* [Work item]: Only the stretch of the listing below that runs from the line with "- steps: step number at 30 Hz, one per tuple" through the line with "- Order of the" is to be printed, exactly and with both ends.
*** Source records Section Begins ***
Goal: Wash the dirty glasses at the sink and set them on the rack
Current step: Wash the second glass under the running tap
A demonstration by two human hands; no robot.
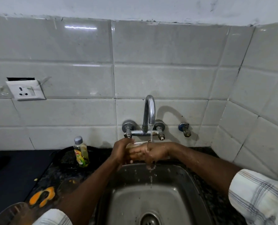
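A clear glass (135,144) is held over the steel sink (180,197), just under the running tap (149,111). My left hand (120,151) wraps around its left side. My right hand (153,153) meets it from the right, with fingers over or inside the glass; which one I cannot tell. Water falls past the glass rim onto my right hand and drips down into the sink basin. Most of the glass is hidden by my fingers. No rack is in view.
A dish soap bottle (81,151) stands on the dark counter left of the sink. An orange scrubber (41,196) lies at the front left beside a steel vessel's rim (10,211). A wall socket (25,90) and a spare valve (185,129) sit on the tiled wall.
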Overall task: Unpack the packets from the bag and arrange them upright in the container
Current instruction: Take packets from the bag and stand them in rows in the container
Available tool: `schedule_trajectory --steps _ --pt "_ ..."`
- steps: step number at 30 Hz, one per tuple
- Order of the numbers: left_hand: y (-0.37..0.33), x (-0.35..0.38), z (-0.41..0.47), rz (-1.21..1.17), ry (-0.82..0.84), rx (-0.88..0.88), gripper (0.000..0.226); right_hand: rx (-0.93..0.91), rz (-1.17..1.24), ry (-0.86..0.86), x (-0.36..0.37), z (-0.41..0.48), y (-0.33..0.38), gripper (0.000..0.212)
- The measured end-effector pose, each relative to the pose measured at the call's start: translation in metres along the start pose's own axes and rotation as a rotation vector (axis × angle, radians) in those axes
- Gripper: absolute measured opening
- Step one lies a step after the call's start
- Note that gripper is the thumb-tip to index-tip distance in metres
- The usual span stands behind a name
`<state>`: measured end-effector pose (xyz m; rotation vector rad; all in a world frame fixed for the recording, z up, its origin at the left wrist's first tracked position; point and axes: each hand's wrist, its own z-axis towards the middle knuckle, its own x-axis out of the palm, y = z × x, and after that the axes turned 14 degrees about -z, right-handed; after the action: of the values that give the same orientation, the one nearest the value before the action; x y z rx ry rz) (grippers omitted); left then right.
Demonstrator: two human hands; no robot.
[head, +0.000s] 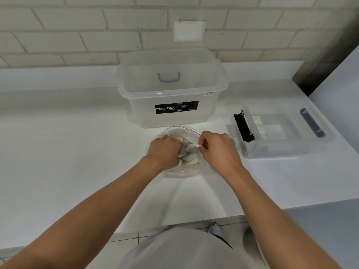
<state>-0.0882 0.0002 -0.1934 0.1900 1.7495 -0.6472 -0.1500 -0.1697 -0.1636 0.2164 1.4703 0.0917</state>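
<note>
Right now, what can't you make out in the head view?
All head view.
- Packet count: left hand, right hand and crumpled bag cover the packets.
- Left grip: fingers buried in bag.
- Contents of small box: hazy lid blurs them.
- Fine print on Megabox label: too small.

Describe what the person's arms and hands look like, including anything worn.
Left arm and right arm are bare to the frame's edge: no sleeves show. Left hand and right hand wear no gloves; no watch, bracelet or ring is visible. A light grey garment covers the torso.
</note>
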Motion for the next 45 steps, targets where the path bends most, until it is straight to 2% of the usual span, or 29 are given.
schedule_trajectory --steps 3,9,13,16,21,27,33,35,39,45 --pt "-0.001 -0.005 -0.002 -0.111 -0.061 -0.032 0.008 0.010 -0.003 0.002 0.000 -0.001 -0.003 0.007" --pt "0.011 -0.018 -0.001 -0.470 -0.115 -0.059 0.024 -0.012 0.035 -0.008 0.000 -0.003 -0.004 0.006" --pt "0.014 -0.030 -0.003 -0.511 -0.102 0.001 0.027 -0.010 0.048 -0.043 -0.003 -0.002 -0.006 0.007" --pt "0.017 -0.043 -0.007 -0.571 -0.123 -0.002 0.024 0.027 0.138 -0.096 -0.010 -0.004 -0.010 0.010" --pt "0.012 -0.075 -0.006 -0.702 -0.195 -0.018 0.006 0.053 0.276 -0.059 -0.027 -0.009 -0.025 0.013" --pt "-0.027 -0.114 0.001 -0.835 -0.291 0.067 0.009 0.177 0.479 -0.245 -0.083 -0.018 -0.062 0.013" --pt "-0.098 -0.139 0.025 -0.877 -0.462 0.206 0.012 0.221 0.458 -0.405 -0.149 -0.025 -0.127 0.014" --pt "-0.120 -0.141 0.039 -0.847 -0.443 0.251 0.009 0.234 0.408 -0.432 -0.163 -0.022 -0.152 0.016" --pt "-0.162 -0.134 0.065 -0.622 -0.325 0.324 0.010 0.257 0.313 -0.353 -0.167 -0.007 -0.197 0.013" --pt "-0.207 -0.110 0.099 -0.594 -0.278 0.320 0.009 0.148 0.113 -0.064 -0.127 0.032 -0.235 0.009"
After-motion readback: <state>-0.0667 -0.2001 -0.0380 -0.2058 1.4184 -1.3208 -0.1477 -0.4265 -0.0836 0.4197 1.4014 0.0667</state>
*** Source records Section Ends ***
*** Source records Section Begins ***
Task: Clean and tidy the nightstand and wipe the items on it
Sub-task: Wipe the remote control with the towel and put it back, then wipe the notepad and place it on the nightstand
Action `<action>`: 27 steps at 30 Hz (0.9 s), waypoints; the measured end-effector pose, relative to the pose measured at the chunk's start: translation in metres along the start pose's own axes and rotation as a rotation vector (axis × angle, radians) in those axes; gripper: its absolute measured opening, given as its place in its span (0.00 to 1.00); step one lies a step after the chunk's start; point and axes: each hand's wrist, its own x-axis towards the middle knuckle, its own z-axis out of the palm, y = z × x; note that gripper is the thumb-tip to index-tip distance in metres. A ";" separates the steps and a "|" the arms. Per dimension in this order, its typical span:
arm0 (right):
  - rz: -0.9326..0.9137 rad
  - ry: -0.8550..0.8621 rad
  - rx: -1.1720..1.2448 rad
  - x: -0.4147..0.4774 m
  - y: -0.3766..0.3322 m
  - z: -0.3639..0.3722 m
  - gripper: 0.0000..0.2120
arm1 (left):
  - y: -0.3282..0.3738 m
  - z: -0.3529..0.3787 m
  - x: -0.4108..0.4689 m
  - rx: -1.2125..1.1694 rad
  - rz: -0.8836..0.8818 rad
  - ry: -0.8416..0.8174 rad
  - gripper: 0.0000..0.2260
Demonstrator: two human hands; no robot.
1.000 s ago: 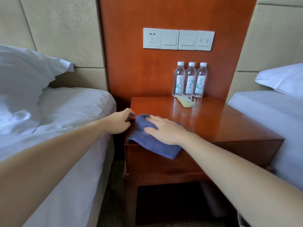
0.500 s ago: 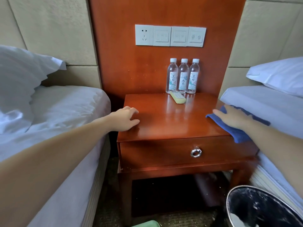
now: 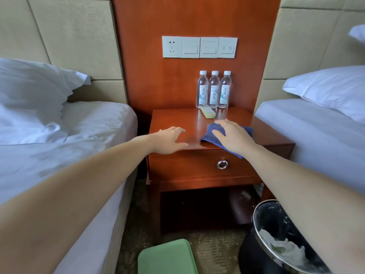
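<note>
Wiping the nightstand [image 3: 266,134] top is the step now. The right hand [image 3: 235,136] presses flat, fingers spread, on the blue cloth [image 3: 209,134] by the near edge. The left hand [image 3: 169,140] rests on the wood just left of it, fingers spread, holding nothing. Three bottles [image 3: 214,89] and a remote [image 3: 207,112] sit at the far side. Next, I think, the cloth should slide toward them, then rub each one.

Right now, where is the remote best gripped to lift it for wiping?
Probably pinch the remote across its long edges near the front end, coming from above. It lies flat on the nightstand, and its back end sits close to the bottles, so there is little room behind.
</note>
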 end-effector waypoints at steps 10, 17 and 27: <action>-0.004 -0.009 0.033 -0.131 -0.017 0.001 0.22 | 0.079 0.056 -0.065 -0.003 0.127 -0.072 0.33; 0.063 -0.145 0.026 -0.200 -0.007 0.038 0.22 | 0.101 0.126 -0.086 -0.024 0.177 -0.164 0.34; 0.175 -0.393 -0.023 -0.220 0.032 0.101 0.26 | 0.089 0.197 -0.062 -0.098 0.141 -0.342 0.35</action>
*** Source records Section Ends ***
* [Response to the exercise]:
- steps: step number at 30 Hz, one per tuple
- Order of the numbers: left_hand: y (-0.37..0.33), x (-0.35..0.38), z (-0.41..0.47), rz (-1.21..1.17), ry (-0.82..0.84), rx (-0.88..0.88), gripper (0.000..0.226); right_hand: rx (-0.93..0.91), rz (-1.17..1.24), ry (-0.86..0.86), x (-0.36..0.37), z (-0.41..0.48), y (-0.33..0.38), gripper (0.000..0.212)

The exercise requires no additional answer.